Kim Mundy, currency strategist at CBA, said currency markets were "taking a tiny break from Omicron" even though it was "very much bubbling away in the background."

"It's hard for it to be the dominant focus when you've got the FOMC, and the Bank of England and European Central Bank lining up to make policy decisions," said Mundy.

She said traders were watching the US Federal Open Market Committee for two things: firstly whether they accelerate tapering of their bond buying programme, and secondly whether policymakers bring forward their projections for interest rate rises, in their so-called "dot plot".

Markets have been pricing for the Fed to wrap up bond-buying around March and then proceed with one or maybe two rate hikes in 2022.

Elsewhere, a Reuters poll showed analysts have reversed earlier expectations that the Bank of England will raise rates on Thursday, because of the spread of Omicron in Britain.

Markets currently expect the Fed to say it will taper its asset buying by between $25 billion-$30 billion a month from $15 billion currently.
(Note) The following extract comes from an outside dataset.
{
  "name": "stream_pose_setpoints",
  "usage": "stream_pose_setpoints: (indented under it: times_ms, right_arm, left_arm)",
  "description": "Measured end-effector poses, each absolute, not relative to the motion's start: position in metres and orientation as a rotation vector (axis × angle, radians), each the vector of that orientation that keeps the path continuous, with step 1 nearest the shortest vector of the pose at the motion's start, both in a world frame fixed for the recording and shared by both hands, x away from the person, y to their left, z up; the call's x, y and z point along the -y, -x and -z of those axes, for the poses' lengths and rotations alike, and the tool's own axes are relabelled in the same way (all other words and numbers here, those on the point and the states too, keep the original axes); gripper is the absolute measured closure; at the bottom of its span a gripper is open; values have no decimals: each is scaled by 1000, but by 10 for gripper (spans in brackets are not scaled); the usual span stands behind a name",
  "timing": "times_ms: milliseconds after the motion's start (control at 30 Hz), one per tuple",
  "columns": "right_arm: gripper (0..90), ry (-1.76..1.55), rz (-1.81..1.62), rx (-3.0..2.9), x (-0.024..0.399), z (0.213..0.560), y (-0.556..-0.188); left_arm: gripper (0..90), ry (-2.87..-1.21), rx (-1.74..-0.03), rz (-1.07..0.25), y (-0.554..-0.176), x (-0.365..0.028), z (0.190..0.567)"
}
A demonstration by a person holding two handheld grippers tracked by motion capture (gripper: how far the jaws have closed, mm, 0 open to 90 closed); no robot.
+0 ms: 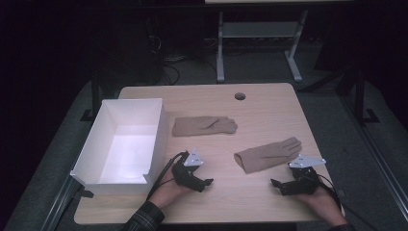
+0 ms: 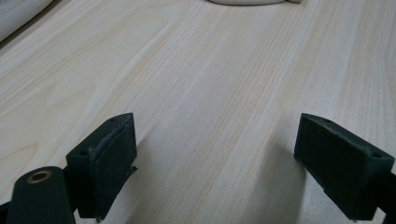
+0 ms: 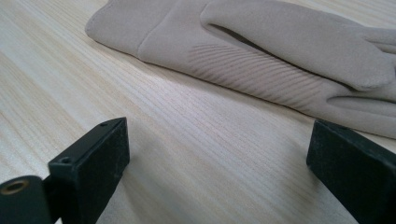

Mundy said a figure at the lower end of that range could cause some short-term dollar weakness.

The yen softened slightly to 113.78 per dollar, continuing a weakening trend. The safe-haven currency had firmed sharply in late November, when the Omicron variant first emerged.

The Australian dollar was little changed at $0.7107, and the Canadian dollar was weaker at 1.2854 per dollar, having been bruised by oil prices coming off recent peaks.

Investors in the Australian currency were keeping a close eye on Chinese economic activity data due later in the day, given that China is Australia's largest trading partner.

Bitcoin was doing little at $48,500.